By Cat Thoreson
The Student Debt Relief Act of 2007, which attempts to address the growing concerns of college graduates who are amassing a great amount of debt upon graduation, was introduced by the leadership of the Senate Health, Education, Labor and Pensions (HELP) Committee on Jan 22.
The act was proposed by Sen. Edward Kennedy (Mass.), and cosponsored by fellow Democratic Sens. Richard Durbin (Ill.), Joseph Lieberman (Conn.), Barbara Mikulski (Md.), Barack Obama (Ill.) and Charles Schumer (N.Y.).
Millions of students have to rely on loans to battle the growing cost of tuition. “Over the last five years, tuition at public colleges and universities increased by 35 percent,” said Rep. George Miller (D- Calif.), chairman of the House Education and Workforce Committee, in a press statement. “This represents the highest increase in any five-year period since 1976.”
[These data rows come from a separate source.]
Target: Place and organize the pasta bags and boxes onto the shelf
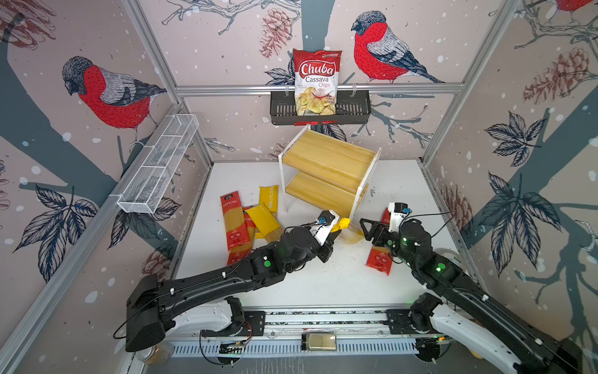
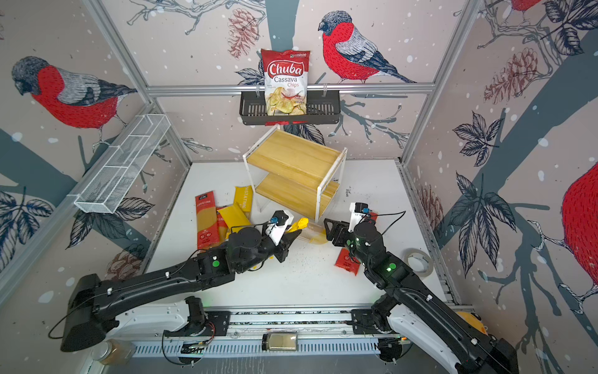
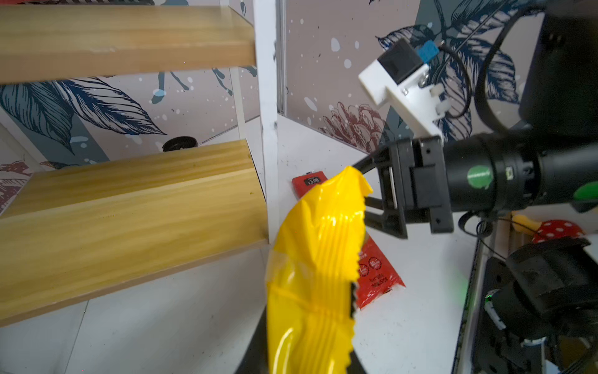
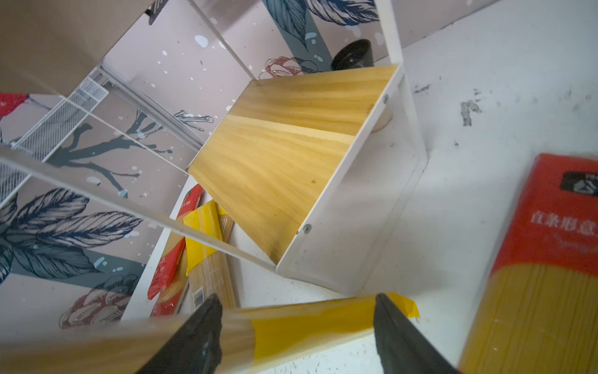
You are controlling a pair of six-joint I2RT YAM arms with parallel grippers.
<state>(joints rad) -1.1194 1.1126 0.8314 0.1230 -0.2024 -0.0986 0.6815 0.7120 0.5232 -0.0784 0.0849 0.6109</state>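
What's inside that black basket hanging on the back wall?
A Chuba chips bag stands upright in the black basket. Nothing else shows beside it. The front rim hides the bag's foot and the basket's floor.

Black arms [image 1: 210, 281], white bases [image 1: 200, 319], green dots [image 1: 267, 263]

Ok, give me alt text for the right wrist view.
Two open black jaws frame a yellow pasta bag stretched crosswise past them. Beyond stands the shelf, its lower wooden board bare. A red spaghetti pack looms close by, and more packs lie on the white table.
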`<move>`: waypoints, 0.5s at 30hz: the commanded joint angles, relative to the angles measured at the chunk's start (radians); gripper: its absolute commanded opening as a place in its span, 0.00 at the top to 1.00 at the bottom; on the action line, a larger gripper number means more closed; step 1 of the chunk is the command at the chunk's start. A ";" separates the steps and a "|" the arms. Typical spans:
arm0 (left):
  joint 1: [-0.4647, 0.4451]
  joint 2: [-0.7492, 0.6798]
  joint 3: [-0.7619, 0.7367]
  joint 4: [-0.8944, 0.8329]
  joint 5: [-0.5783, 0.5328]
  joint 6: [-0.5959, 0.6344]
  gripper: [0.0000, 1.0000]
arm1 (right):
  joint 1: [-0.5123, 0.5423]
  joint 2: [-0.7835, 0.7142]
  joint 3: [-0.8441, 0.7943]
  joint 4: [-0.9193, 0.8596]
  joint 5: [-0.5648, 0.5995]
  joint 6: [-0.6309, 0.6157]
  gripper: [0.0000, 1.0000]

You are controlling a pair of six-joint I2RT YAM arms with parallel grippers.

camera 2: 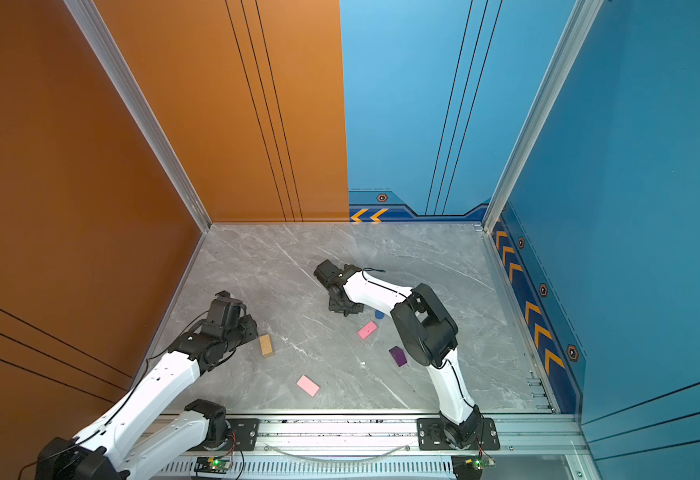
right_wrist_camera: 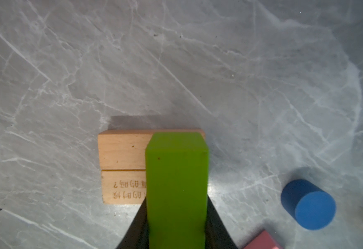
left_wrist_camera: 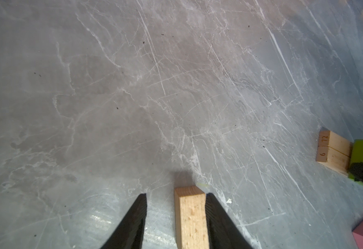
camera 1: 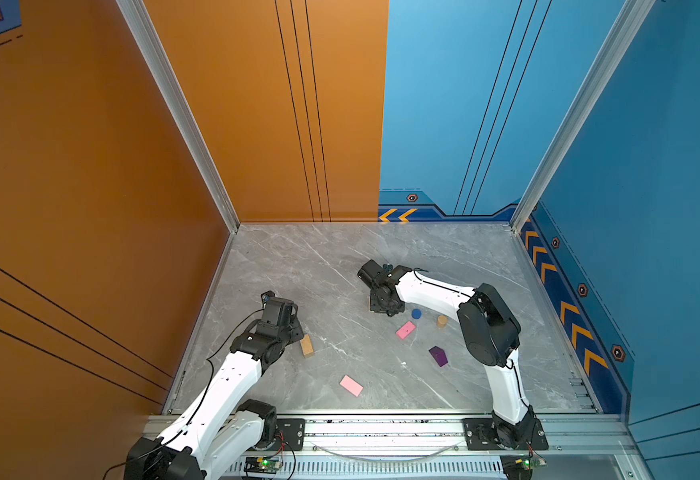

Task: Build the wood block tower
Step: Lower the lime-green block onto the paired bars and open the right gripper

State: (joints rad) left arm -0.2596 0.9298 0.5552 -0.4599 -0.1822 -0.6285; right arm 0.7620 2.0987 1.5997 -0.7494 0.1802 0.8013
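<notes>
- The desk [camera 1: 319, 270] is grey stone with thin white lines. An orange wall [camera 1: 257, 104] and a blue wall [camera 1: 444, 104] stand behind it.
- The left end effector [left_wrist_camera: 176, 196] has its fingers apart around a tan bar [left_wrist_camera: 191, 217] lying near the desk's left edge.
- The right end effector [right_wrist_camera: 176, 204] is clamped on a lime-green bar [right_wrist_camera: 176, 172] over the wood block tower [right_wrist_camera: 122, 168], which is just two tan blocks side by side, mid-desk.
- A pink slab [camera 1: 405, 330], a second pink slab [camera 1: 351, 385], a blue cylinder [camera 1: 416, 313], a tan cylinder [camera 1: 442, 320] and a purple peaked block [camera 1: 439, 355] lie loose.

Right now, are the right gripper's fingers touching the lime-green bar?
Touching. The right wrist view shows the lime-green bar wedged between the right gripper's fingers, both flush against its sides with no gap.
</notes>
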 commanded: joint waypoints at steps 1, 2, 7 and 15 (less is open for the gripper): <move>0.015 0.004 -0.018 0.007 0.009 0.015 0.53 | -0.009 0.010 0.023 -0.026 0.000 -0.014 0.98; 0.016 0.004 -0.018 0.007 0.010 0.015 0.53 | -0.009 0.009 0.024 -0.026 0.001 -0.015 0.96; 0.014 0.003 -0.018 0.007 0.009 0.014 0.53 | -0.010 0.013 0.029 -0.033 -0.002 -0.023 0.90; 0.016 0.002 -0.018 0.008 0.009 0.015 0.53 | -0.013 0.016 0.033 -0.037 -0.007 -0.034 0.80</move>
State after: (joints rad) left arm -0.2543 0.9298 0.5552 -0.4599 -0.1818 -0.6258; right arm 0.7559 2.0995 1.6043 -0.7509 0.1795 0.7826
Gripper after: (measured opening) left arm 0.466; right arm 0.313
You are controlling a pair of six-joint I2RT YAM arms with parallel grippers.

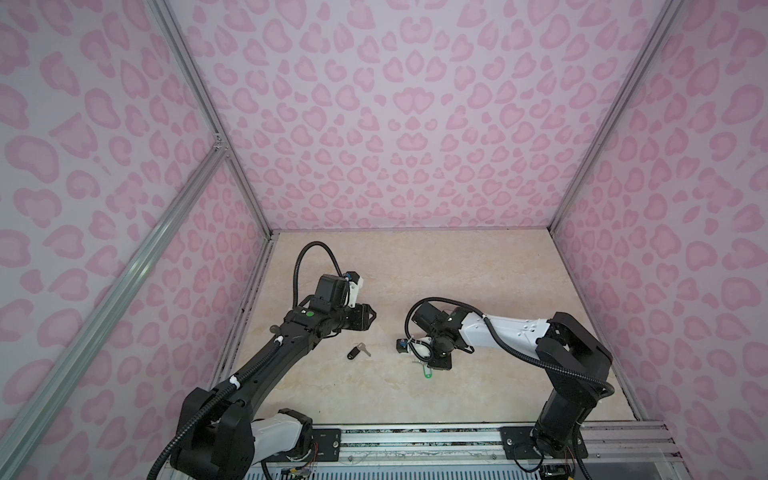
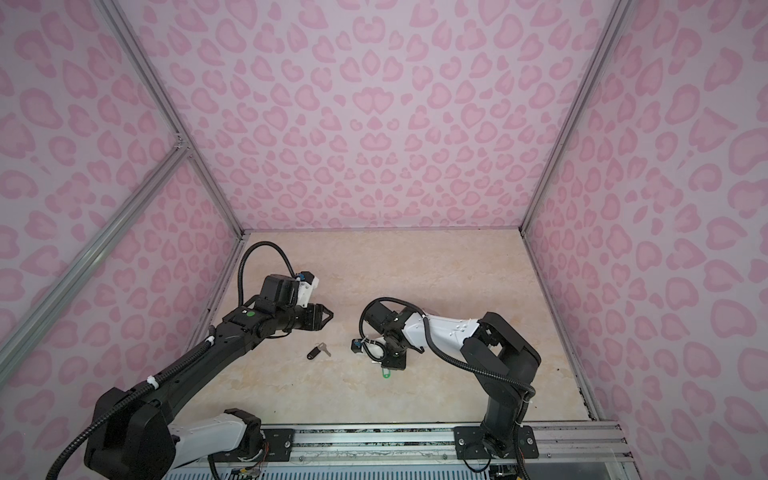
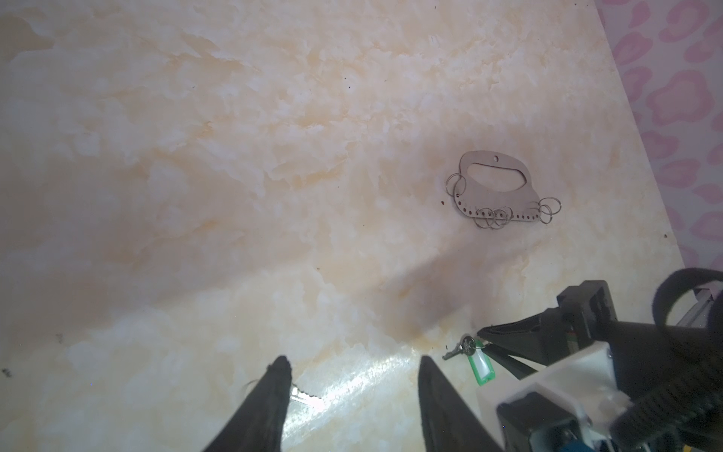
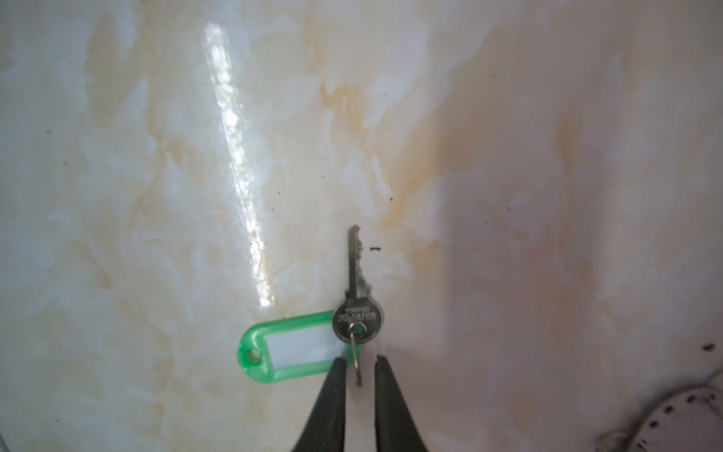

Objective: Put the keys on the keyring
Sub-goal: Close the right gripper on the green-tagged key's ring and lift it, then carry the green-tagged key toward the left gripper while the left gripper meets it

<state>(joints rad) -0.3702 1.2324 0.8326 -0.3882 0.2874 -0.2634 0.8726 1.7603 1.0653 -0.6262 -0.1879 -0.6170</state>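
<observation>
My right claw (image 4: 359, 359), barely parted, straddles the thin stiff ring (image 4: 355, 352) of the light, slippery green-tagged key (image 4: 358, 317); I'd pinch there.

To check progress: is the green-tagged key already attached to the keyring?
No, in the left wrist view the green-tagged key sits apart from the keyring.

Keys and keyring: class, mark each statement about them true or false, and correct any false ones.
1. The right gripper straddles the green-tagged key's wire ring. True.
2. The left gripper holds the black-tagged key. False: it is open and empty; that key lies on the table.
3. The keyring lies flat on the table. True.
4. Both keys hang on the keyring. False: neither does.
</observation>
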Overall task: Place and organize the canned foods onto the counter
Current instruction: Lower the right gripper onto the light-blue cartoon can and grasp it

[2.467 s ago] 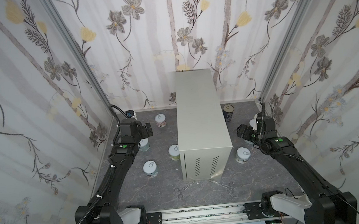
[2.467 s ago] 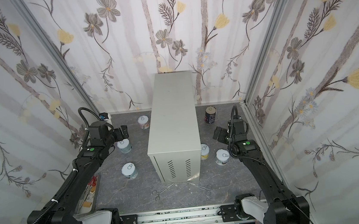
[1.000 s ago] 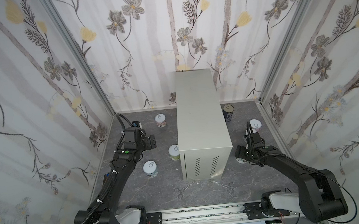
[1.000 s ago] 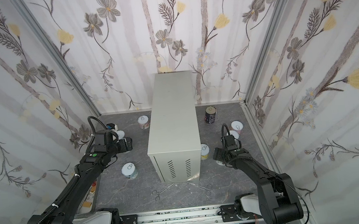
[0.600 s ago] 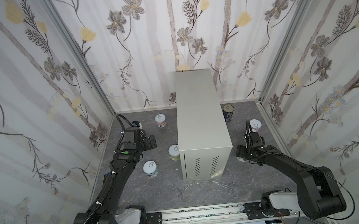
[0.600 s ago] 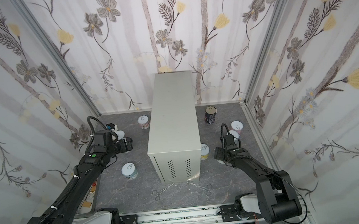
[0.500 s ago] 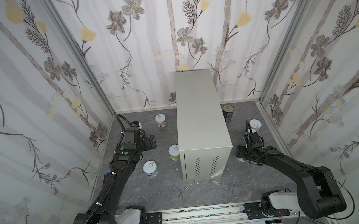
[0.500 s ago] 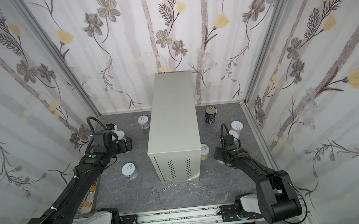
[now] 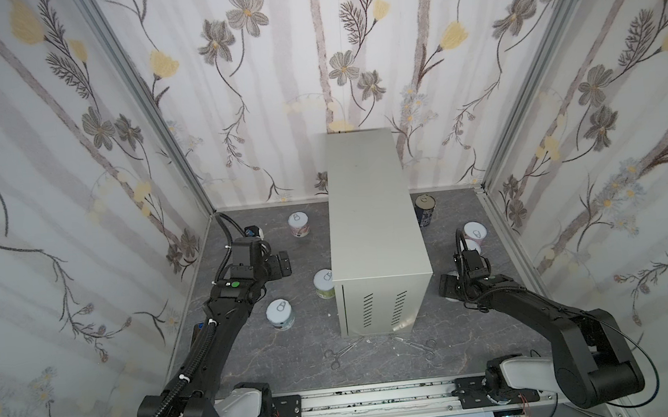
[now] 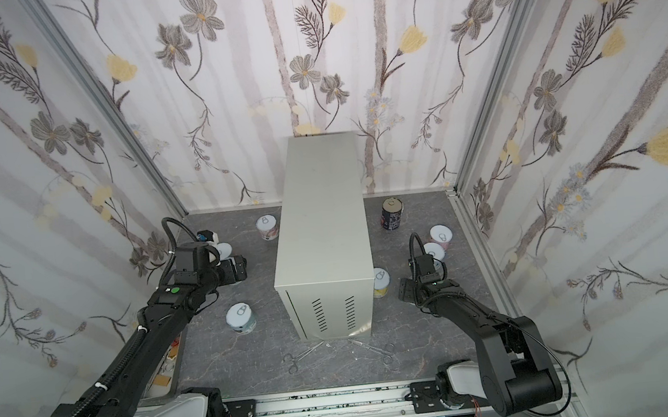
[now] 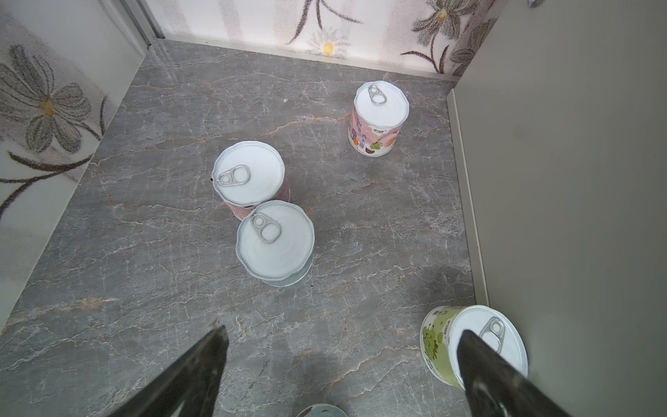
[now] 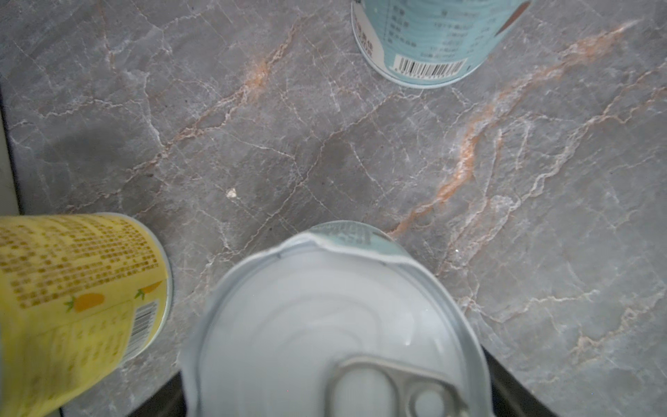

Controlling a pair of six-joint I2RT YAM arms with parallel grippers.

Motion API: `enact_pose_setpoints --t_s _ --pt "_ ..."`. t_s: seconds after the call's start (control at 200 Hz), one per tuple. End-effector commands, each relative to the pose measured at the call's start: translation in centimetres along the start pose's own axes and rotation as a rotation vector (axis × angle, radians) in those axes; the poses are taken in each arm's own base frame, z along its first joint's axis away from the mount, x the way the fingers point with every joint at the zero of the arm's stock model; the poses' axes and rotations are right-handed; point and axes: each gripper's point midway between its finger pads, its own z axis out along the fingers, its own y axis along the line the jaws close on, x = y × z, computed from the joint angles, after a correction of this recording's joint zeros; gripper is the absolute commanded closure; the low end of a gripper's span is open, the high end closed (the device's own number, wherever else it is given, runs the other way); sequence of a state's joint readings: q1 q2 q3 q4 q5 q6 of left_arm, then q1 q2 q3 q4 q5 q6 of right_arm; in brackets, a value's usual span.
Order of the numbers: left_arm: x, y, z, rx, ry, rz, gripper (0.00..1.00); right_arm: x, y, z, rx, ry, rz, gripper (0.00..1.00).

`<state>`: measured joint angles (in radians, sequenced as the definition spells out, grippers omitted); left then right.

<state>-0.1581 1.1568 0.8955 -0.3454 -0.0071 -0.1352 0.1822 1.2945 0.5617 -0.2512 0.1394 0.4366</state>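
The counter (image 9: 371, 222) is a tall light-grey box mid-floor, its top bare. Short cans stand on the floor around it. My left gripper (image 9: 283, 262) hovers open, nothing between its fingers (image 11: 216, 346). Ahead of it, a teal can (image 11: 276, 242) touches a pink can (image 11: 249, 173). A green can (image 11: 440, 339) stands against the counter. My right gripper (image 10: 409, 290) is low, right of the counter. Its fingers (image 12: 512, 390) flank a teal can (image 12: 335, 325) on the floor; the lid hides any contact. A yellow can (image 12: 72, 289) stands beside it.
A dark-blue can (image 9: 424, 211) stands at the back right, with a pink can (image 9: 475, 232) nearer the right wall. Another pink can (image 9: 298, 224) is back left, a teal one (image 9: 280, 315) front left. Two forceps (image 9: 340, 353) lie before the counter.
Both arms have come down low since the earliest frames, the right one onto the can right of the counter. Over the last second both have barely moved.
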Motion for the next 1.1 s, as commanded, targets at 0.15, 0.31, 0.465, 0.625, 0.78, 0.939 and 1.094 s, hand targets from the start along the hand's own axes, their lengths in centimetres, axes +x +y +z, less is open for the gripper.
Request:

Students and parents have long voiced their concerns about the issue, but all too often it has fallen upon deaf ears.
“College is a huge decision for students and not just for the obvious independence that we gain,” said Meghan Turnbaugh, a University sophomore. “It is a huge financial commitment that often comes with little or no financial help. It’s about time the government realized the burden that students face when coming to college.”
To the relief of many, the government has now taken an active interest, most noticeably among the Democrats, who plan to address the issue with tenacity.
One of the chief proposals of the Student Debt Relief Act is an increase in the amount of money awarded through Federal Pell Grants to qualified undergraduate students who are in the process of attaining a degree.
The legislation would increase the Pell Grant from $4,050 to $5,100 for the 2007 to 2008 academic year, and would subsequently increase in incremental steps thereafter. It would reach a maximum of $6,300 for the 2011 to 2012 academic year.
For many, including senior Kara Meekins, these provisions, although seemingly minimal, would make a world of difference. “It is hard enough to come out of college on your own, and support your basic needs with the little money you make. Any assistance they can give you to lessen this blow would be beneficial.”
Also proposed in the legislation, is the reduction of interest rates on new subsidized Stafford loans over a five-year period. These loans, which are awarded by the government based on financial need, do not accumulate interest until the repayment period begins. The Student Debt Relief Act would decrease the fixed interest rate from 6.8 percent to a fixed rate of 3.4 percent as of July 1.
Junior Max Cohen said the proposal is an “immense assistance” to college graduates. Even though students would still have to take out the loans to cope with the increasing cost of tuition, the decreased interest rates would not only “lessen the financial burdens that loom over your head, but ease the stress that comes with living on your own and supporting yourself.”
Other provisions of the Act include the forgiveness of federal education loans for public sector workers (which includes emergency management personal, government workers, public safety, law enforcement, public health officials, education employees and social workers) who have been employed for at least 10 years. It would also create a Fair Payment Assurance program, which would protect borrowers who have large federal student loan debts from unmanageable repayment requirements.